Certes le plus souvent des lycées internationaux ou des lycées soucieux de développer des activités internationales. Mais ces conférences ne leur sont pas réservées, loin de là. Tout lycée européen ou non qui le souhaite peut y participer, notre présence le confirme. Un établissement qui participe inscrit un nombre limité d'élèves de 15 à 18 ans (une, parfois 2 délégations d'une dizaine d'élèves). Ce sont des élèves volontaires qui se sont préparés dans le cadre d'un club. Ce sont de fait en général de bons élèves qui voient dans cette opportunité l'occasion de faire une activité internationale de nature à leur faire découvrir les enjeux du monde contemporain mais aussi de développer leurs compétences langagières ou encore aussi leur aptitude à l'argumentation et la prise de parole. C'est un plus (pour les élèves de nombreux pays) dans leur parcours scolaire qu'ils valorisent ensuite dans leur dossier scolaire pour l'accès dans les universités.
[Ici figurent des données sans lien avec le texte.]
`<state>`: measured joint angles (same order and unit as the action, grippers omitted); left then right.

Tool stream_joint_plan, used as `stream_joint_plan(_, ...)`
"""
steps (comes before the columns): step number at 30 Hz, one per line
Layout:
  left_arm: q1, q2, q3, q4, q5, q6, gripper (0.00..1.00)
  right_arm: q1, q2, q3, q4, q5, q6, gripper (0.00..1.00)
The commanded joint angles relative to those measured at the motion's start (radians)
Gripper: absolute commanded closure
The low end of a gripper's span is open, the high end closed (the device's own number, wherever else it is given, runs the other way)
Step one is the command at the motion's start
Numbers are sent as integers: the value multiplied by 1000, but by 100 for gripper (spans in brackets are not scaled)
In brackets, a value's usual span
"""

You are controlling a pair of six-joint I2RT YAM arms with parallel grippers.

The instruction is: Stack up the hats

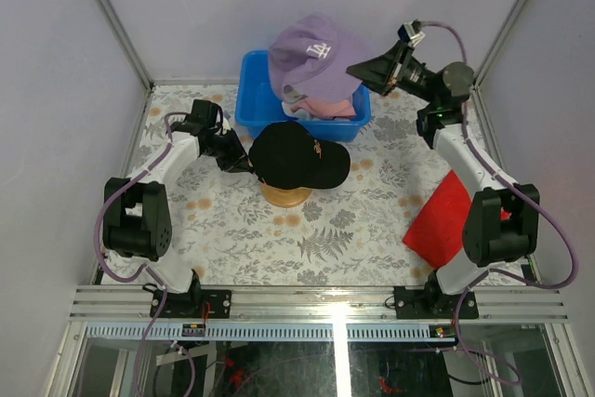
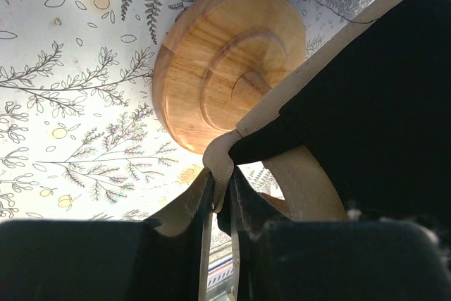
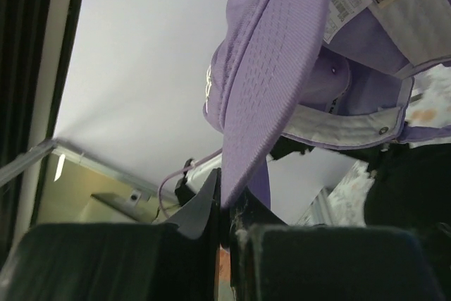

Faire travailler les élèves sur des sujets aussi complexes demande beaucoup de préparation. Comment faites vous pour la partie histoire géo ? Comment cela se passe-t-il en anglais et lettres ? Comment les svt ou la physique y trouvent ils leur place ?


Les sujets abordés sont clairement des sujets complexes puisqu'il s'agit de sujets d'actualité traités à l'ONU. Longtemps, alors que nous connaissions ces conférences, cette complexité nous a paru hors de portée de nos élèves et a retardé notre première participation. Et puis face à l'insistance de nos partenaires étrangers nous avons décidé de faire un essai, sans bien savoir comment cela allait se passer. C'est ainsi, en se "jetant à l'eau" en participant à notre première conférence en français à  La Haye en avril 2009 que nous avons compris que cette complexité apparente n'était pas un obstacle majeur.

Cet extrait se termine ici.